(Exercise goal):
Write out the stretch of lines below that begins at the line with "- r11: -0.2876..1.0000" and ends at the line with "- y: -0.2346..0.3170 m", including both, exactly as given and nothing more.

*** Opening of Material provided ***

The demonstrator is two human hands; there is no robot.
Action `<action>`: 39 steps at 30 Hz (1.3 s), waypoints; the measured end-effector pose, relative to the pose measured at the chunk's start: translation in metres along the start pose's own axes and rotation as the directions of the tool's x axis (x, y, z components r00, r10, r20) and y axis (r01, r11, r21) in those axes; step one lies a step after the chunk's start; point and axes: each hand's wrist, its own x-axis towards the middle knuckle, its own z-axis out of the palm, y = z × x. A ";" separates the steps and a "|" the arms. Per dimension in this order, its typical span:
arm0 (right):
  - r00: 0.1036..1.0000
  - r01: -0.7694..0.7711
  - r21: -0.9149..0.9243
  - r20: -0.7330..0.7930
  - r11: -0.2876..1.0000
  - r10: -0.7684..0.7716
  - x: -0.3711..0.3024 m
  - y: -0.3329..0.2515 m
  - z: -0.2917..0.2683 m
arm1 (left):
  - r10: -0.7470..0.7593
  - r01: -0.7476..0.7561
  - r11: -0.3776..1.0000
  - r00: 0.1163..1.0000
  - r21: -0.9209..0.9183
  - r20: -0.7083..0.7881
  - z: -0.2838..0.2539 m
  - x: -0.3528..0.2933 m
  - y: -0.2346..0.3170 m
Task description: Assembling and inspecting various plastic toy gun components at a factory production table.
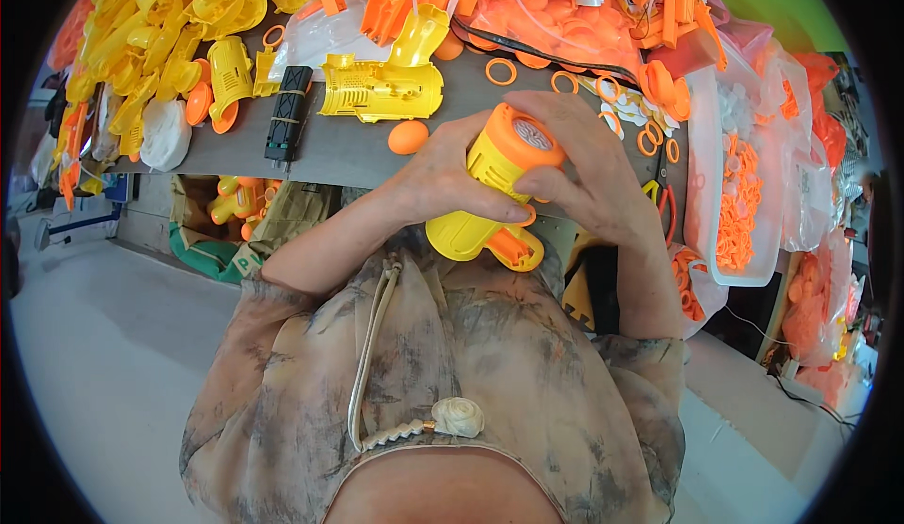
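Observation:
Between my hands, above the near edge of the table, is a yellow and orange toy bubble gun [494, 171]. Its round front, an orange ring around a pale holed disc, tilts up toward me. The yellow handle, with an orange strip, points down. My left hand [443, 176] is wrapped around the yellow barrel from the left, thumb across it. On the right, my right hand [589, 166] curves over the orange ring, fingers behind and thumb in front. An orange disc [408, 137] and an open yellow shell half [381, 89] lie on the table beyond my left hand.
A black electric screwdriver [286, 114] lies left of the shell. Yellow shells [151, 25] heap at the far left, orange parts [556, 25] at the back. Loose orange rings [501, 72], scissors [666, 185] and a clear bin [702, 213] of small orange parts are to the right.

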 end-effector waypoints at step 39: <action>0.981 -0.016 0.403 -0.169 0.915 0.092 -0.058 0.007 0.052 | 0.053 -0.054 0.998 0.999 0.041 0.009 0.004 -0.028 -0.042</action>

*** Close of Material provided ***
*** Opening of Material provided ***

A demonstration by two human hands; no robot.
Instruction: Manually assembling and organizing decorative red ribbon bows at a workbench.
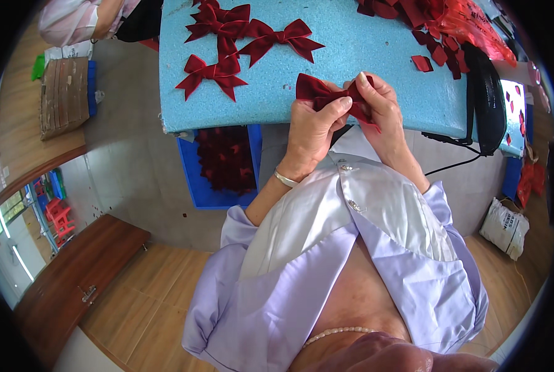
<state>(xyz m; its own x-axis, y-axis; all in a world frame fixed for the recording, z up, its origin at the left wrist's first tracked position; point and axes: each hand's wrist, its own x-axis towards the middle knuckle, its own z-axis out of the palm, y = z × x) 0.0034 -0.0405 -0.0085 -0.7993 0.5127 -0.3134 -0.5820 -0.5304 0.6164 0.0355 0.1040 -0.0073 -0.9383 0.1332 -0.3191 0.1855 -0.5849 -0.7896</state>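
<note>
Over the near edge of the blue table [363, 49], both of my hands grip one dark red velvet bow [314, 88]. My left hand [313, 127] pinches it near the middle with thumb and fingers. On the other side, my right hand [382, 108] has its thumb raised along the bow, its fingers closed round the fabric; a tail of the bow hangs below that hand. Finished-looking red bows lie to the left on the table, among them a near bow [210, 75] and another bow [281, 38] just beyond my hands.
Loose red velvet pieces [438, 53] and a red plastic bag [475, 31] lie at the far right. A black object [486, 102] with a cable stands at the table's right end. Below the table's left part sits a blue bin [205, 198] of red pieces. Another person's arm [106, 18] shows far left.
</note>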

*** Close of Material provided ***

(Result):
  - r11: -0.2876..1.0000
  - r10: -0.7684..0.7716
  - x: -0.3711..0.3024 m
  - y: -0.3329..0.2515 m
  - z: -0.2917..0.2683 m
arm1 (left):
  - r10: -0.7470..0.7593
  - r01: -0.7476..0.7561
  - r11: -0.3776..1.0000
  - r00: 0.1163..1.0000
  - r21: -0.9209..0.9183
  - r20: -0.7083..0.7881
  - z: -0.2838..0.2539 m
  - x: -0.3528..0.2933 m
  - y: -0.2346..0.3170 m

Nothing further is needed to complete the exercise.